I am a bit disappointed by this and hope that location module will resolve this eventually. I will stick with CCK fields for now and use Content Access modules.
There is also an upgrade issue with location module and I have no time to resolve it right now - so I skipped the latest upgrade to 6.x-3.0 (http://drupal.org/node/661274) - it is important to realise that Location module is evolving and that once you created nodes the upgrade might cause problems.

Good luck ...

ryan88’s picture

bump...

So basically, I need to know how to create a contact form in drupal where I can tell it where to send the message to. Right now I just print the email address out, but I want to have a link that leads to a custom contact page. I was trying to use drupal_get_form('contact_mail_user') somehow, but I am not sure where I could supply the email address. I really don't want to have to build a custom form using php to send these, it would be more reliable and look better to somehow be able to use the drupal form. I could use any help you might have.

tryitonce’s picture

I am using just standard Drupal modules.

The basic set-up of Drupal has a contact form. So, if enabled and if the user has agreed to be contacted that would be the standard way.

I don't use anything else for this. But I imagine that there are modules and tutorials available for what you need - search a bit around and also google with Drupal in the search query and you should find a few links.

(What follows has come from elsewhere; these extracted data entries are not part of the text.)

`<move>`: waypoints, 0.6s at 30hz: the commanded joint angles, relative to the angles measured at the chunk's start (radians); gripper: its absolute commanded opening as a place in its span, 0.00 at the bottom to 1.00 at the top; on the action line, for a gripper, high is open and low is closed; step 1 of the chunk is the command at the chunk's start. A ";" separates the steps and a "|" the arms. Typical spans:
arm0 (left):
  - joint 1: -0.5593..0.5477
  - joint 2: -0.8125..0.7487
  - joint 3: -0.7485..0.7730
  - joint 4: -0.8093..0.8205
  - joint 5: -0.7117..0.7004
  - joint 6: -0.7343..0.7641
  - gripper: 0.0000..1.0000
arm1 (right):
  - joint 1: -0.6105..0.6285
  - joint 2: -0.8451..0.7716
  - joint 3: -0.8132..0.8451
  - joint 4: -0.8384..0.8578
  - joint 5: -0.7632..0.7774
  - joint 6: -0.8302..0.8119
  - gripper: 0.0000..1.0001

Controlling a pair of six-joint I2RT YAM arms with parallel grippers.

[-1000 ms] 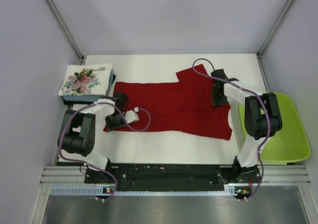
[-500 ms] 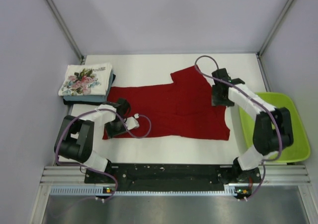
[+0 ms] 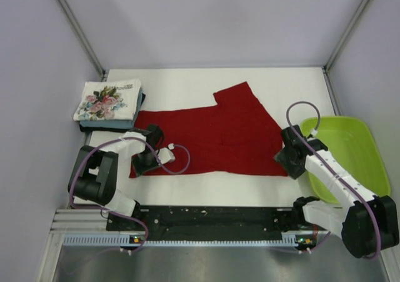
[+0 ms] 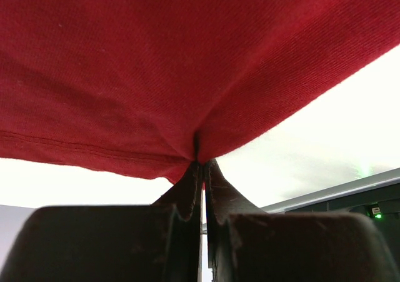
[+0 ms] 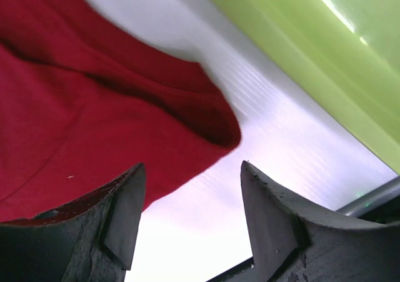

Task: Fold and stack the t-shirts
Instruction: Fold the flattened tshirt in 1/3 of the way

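Pinching red t-shirt [image 3: 212, 132], left hand [image 4: 201, 169] low

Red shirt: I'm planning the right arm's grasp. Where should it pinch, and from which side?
Probably the near right corner of the red shirt, coming from the tray side. It lies just ahead of the open right gripper, bare table beside it, mirroring the left gripper's pinch on the near left edge.

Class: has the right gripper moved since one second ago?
Yes. Against the green tray, the right gripper has moved down the view: from level with its far rim to beside its left wall.
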 commanded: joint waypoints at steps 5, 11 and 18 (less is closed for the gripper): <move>0.004 0.011 -0.005 -0.005 0.056 -0.005 0.00 | 0.003 0.005 -0.096 -0.011 0.053 0.326 0.61; 0.008 0.001 0.000 -0.011 0.048 0.015 0.00 | -0.004 0.078 -0.116 0.013 0.125 0.332 0.32; 0.061 -0.034 0.017 -0.025 -0.018 0.110 0.00 | -0.098 0.010 -0.090 0.012 0.150 0.118 0.00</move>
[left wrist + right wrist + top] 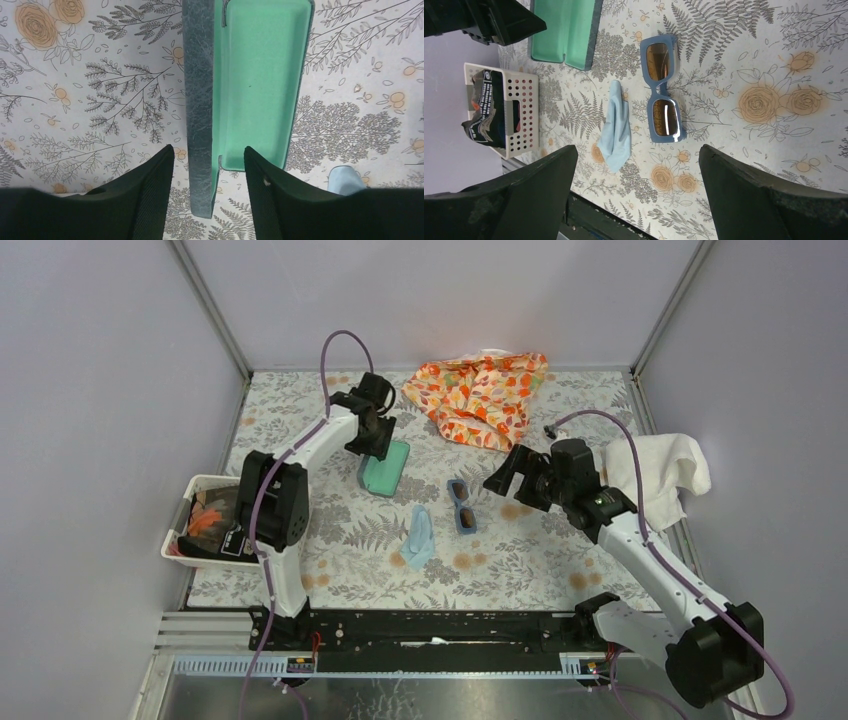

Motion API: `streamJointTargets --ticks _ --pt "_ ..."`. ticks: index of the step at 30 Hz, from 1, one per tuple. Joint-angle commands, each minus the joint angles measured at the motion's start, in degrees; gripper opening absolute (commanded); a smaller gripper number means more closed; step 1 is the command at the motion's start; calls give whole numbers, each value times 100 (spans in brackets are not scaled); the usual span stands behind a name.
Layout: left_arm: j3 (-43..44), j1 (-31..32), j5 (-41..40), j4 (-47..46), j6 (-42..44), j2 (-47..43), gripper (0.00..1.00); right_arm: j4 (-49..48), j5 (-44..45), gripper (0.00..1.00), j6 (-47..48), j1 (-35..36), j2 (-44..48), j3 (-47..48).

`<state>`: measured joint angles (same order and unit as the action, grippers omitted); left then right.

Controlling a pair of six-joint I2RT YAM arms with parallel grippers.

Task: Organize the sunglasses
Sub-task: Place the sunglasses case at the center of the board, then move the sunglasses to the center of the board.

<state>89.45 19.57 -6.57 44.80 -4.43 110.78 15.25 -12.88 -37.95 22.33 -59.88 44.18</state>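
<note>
On the near half of the surface [540,560], the cloth [419,537] is lying just beside the sunglasses [461,506]. The right hand [636,200] is hovering near them, fingers spread. Judgement: best closing across the frame, off the lenses. Beyond, the left hand [210,195], also spread, is straddling the lid edge of the case [260,80].

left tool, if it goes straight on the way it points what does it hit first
Most likely the open glasses case: its grey lid stands in line between the spread fingers of the left tool; depth is unclear.
</note>
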Motion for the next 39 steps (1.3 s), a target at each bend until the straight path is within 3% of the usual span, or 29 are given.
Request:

In case you are getting on a good trail that takes you further - do report back here to help others. I will get back when I stumble over something - though right now I am not looking for any of that.

Good luck ....

ryan88’s picture

Yea, I am using the location module, and I have added an email field. I did this because I have business profiles on the website, and I allow 3 addresses for each profile, and each can have a separate email address, like for different office locations, etc. So I want an contact form for each of those.

ryan88’s picture

I got it to work fairly well after hours of tweaking. I created a view that uses the location id as an exposed filter, and then has the node title and location email address as fields. I then created 2 functions in my template.php file:

function contact_mail_location(&$form_state, $recipient, $title) {
$form['recipient'] = array('#type' => 'value', '#value' => $recipient);
$form['to'] = array('#type' => 'item',
'#title' => t('To'),
'#value' => $title,
);
$form['from_name'] = array('#type' => 'textfield',
'#title' => t('Your Name'),
'#maxlength' => 50,
'#required' => TRUE,
);
$form['from_email'] = array('#type' => 'textfield',
'#title' => t('Your Email'),
'#maxlength' => 50,
'#required' => TRUE,
);
$form['subject'] = array('#type' => 'textfield',
'#title' => t('Subject'),
'#maxlength' => 50,
'#required' => TRUE,
);
$form['message'] = array('#type' => 'textarea',
'#title' => t('Message'),
'#rows' => 15,
'#required' => TRUE,
);
$form['submit'] = array('#type' => 'submit',
'#value' => t('Send e-mail'),
);
return $form;
}

function contact_mail_location_submit($form, &$form_state) {

global $language;

// Send the e-mail in the requested user language.
drupal_mail('contact', 'user_mail', $form_state['values']['recipient'], user_preferred_language($account), $form_state['values']['message'], $form_state['values']['from_email']);

flood_register_event('contact');
watchdog('mail', '%name-from sent %name-to an e-mail.', array('%name-from' => $user->name, '%name-to' => $account->name));
drupal_set_message(t('The message has been sent.'));

// Back to the requested users profile page.
$form_state['redirect'] = "user/$account->uid";
}

I then customized the view to not show the fields, and called the custom function and passed along the arguments. It seems work pretty well for what I need it for. It may not be the most elegant solution but it works well enough.

tryitonce’s picture

Thanks for reporting back and for giving the details of your solution.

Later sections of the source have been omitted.